GUI: immediate mode to buffer based

Graphics and GPU Programming Programming OpenGL

Started by Ashaman73 December 01, 2014 10:43 AM

3 comments, last by Ashaman73 9 years, 4 months ago

13,718

Author

December 01, 2014 10:43 AM

My engine is still based on OpenGL 2.1 and I would like to migrate it to a higher OGL version in the (far) future. To prepare the engine and optimize it by the way, I would like to get rid of the (deprecated) immediate mode GUI. Nevertheless, I would like to keep most of my GUI framework and features, which are
- all gui elements (including text letters) are quads,
- all gui elements could have a shader,
- all gui elements could have a texture (already on a handful of atlases),
- gui is redrawn each frame,
- gui is drawn in strict order (lot of alpha blending).

Thought, I'm not able to use OGL >2.1 yet, I would like to use an architecture which comes close to Ogl4, that is, I plan to make it completely buffered based (vertex buffers for now).
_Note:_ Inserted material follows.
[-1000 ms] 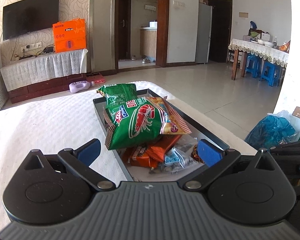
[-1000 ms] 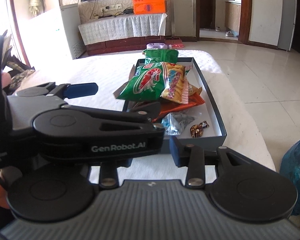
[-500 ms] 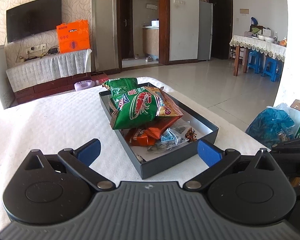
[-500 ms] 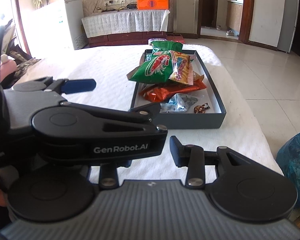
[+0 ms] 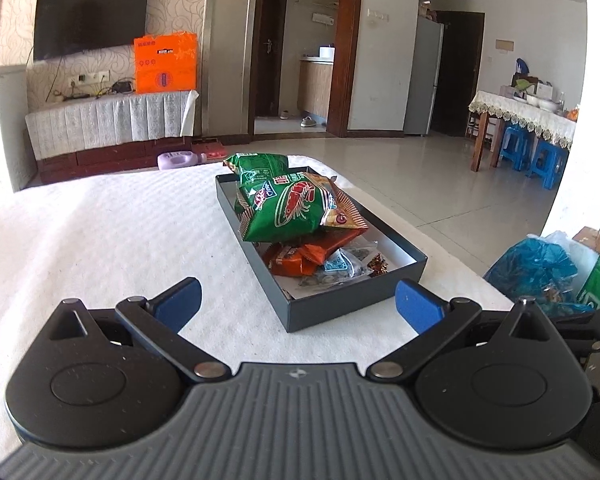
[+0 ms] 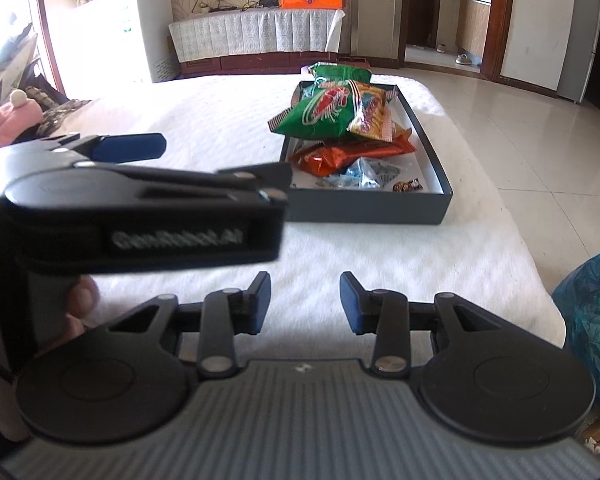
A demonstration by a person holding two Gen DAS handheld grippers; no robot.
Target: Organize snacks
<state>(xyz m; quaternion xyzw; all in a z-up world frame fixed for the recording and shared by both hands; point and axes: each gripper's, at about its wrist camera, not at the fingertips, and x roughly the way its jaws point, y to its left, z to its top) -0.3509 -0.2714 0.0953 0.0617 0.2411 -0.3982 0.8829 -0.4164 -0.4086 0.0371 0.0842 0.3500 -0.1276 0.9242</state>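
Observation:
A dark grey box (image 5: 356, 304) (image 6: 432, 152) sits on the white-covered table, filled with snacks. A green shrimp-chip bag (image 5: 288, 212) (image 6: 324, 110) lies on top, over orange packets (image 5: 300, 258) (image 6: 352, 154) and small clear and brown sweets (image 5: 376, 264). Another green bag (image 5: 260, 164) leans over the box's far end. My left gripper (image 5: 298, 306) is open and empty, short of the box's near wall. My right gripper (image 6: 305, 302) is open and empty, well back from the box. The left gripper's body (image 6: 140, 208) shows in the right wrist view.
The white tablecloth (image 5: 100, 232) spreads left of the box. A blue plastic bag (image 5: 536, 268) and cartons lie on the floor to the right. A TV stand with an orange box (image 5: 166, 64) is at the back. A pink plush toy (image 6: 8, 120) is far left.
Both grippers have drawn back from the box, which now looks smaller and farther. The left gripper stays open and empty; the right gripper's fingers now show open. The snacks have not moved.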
The rest should try to mimic new features (shader buffers, bindless etc.) to make a later migration easier.

My basic idea is
1. map a vertex buffer object (double buffered)
2. while drawing the widgets, fill up the vertex buffer object
3. fill an additional buffer with meta information about shader,texture
4. unmap the buffer
5. bind the buffer
6. draw quad from the buffer in order,switch texture/shader if necessary, try to batch as much quads as possible by grouping them by texture/shader

Well, this could result in lot of texture/shader switches and draw calls. I'm now looking for hints/ideas to optimize it.
These ideas are coming to mind:

I. Assign a layer to each quad, quads on the same layer can be rendered out of order.
II. Use a texture array (same texture size required, utilize atlases) and use an index (3rd tex-coord) into the texture layer, avoiding texture switches.
III. Group multiple shaders into a less uber-shaders.
IV. Sort quads by layer and shader.

I would like to hear some comment and critics on my idea ? Is this the wrong way to approach the next generation of APIs (Mantel/OpenGL Next) ?

Are there other known, (good) working alternatives ?

Ashaman

Gnoblins: Website - Facebook - Twitter - Youtube - Steam Greenlit - IndieDB - Gamedev Log

wintertime

4,154

December 01, 2014 11:58 AM

That reads as if your GUI code is completely intermingled with the rendering code and you have to change a large amount of code.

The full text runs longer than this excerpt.